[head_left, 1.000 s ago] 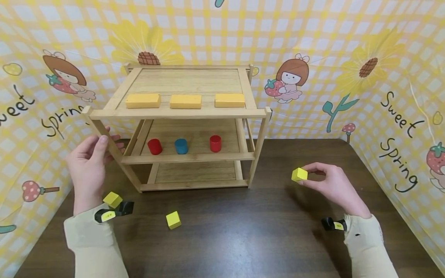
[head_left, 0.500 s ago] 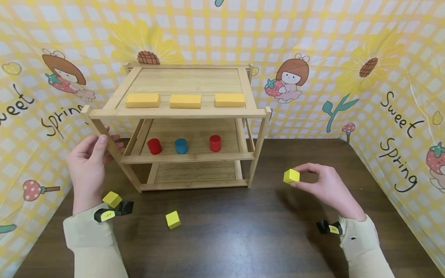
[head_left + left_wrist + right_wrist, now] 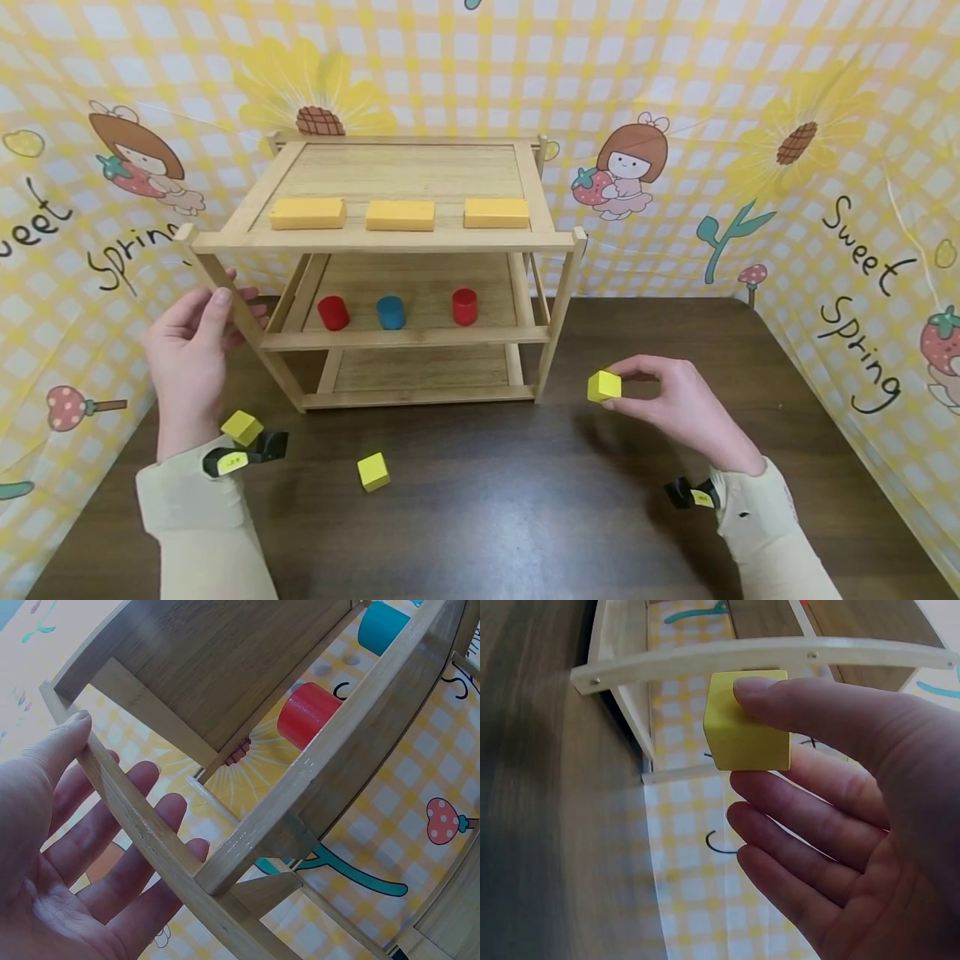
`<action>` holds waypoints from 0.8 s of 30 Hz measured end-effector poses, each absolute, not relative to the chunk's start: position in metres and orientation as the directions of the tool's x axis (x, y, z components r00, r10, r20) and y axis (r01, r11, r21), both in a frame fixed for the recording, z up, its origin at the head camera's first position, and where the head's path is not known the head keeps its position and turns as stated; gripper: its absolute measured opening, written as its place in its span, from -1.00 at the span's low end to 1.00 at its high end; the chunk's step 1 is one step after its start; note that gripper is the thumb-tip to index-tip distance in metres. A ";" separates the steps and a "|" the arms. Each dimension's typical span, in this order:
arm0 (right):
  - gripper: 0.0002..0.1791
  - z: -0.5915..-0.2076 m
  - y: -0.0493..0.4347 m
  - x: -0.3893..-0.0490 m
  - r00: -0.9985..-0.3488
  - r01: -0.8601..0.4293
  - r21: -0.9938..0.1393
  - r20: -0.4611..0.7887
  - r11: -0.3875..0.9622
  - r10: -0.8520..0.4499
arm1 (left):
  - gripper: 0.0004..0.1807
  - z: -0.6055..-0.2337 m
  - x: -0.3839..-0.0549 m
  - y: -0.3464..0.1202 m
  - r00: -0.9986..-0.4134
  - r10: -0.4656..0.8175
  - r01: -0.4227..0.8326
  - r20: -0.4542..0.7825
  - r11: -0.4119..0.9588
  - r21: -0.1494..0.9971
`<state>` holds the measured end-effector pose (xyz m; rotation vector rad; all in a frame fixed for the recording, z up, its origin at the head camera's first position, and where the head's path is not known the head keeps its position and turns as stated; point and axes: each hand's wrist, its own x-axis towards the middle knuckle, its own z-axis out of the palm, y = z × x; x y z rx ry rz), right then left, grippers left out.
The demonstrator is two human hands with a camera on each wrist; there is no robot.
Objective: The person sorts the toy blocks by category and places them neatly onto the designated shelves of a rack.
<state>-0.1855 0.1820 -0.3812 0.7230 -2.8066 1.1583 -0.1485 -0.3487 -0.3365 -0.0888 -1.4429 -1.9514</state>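
Observation:
My right hand pinches a yellow cube above the table, to the right of the three-tier wooden shelf. In the right wrist view, the thumb presses one face of the cube while the lower fingers extend below it. My left hand holds the shelf's front left post, its thumb in front and fingers behind. Two more yellow cubes lie on the table: one cube in front of the shelf, another cube by the left wrist, partly hidden.
Three yellow-orange rectangular blocks lie in a row on the top tier. The middle tier bears a red cylinder, a blue cylinder and another red cylinder. Behind the dark table hangs a checked cloth.
My right hand has carried the yellow cube leftward, nearer the shelf. The left hand stays at the post, and the shelf and other blocks keep their places.

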 end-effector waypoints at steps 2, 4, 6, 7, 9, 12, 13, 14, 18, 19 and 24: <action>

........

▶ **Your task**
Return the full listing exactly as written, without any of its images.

▶ **Reply to the task**
[head_left, 1.000 s ago] 
[head_left, 0.500 s ago] 
[head_left + left_wrist + right_wrist, now] 
`<action>` holds waypoints from 0.8 s of 30 Hz measured end-effector poses, each absolute, not relative to the chunk's start: position in metres and orientation as the directions of the tool's x axis (x, y, z components r00, r10, r20) and y axis (r01, r11, r21), both in a frame fixed for the recording, z up, its origin at the head camera's first position, and where the head's path is not known the head keeps its position and turns as stated; gripper: its absolute measured opening, written as its place in its span, from -1.00 at the span's low end to 1.00 at its high end; the chunk's step 1 is one step after its start; note that gripper is the thumb-tip to index-tip distance in metres. A ";" separates the steps and a "|" the arms. Each dimension's typical span, in this order:
arm0 (right):
  - gripper: 0.0002..0.1791
  - z: -0.5915..-0.2076 m
  - y: -0.0493..0.4347 m
  - x: -0.3893..-0.0490 m
  - r00: -0.9985..-0.3488
  - r01: -0.8601..0.4293
  - r21: -0.9938..0.1393
  - r20: -0.4611..0.7887
  - r11: -0.3875..0.9622
  - r10: -0.8520..0.4499
arm1 (left):
  - gripper: 0.0004..0.1807
  - z: -0.6055..-0.2337 m
  - x: -0.3839..-0.0549 m
  - y: -0.3464..0.1202 m
  - r00: -0.9986..-0.4134
  - r10: -0.4656..0.8175
  - r01: -0.4227..0.8326
  - r20: -0.4542..0.7825
  - r11: -0.4119..0.9588
  - r21: -0.1494..0.9971
`<state>` holds the measured end-effector pose (xyz m; rotation vector rad; all in a frame fixed for the recording, z up, its origin at the head camera's first position, and where the head's path is not known the head keeps its position and turns as stated; point and axes: each hand's wrist, its own x-axis towards the middle knuckle, its own z-axis out of the palm, y = z × x; x y z rx ry rz), right then left, grippers left out.
The demonstrator is two human hands with a camera on each wrist; there is no robot.
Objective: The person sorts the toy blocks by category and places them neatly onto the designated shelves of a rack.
<state>-0.1855 0.1820 -0.3812 0.7230 -2.8066 1.1583 -0.1485 -0.3487 -0.3365 -0.0888 -1.4429 -1.9514</state>
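Observation:
My right hand pinches a yellow cube above the table, to the right of the three-tier wooden shelf. In the right wrist view, the thumb presses one face of the cube while the lower fingers extend below it. My left hand holds the shelf's front left post, its thumb in front and fingers behind. Two more yellow cubes lie on the table: one cube in front of the shelf, another cube by the left wrist, partly hidden.
Three yellow-orange rectangular blocks lie in a row on the top tier. The middle tier bears a red cylinder, a blue cylinder and another red cylinder. Behind the dark table hangs a checked cloth.
My right hand has carried the yellow cube leftward, nearer the shelf. The left hand stays at the post, and the shelf and other blocks keep their places.
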
 end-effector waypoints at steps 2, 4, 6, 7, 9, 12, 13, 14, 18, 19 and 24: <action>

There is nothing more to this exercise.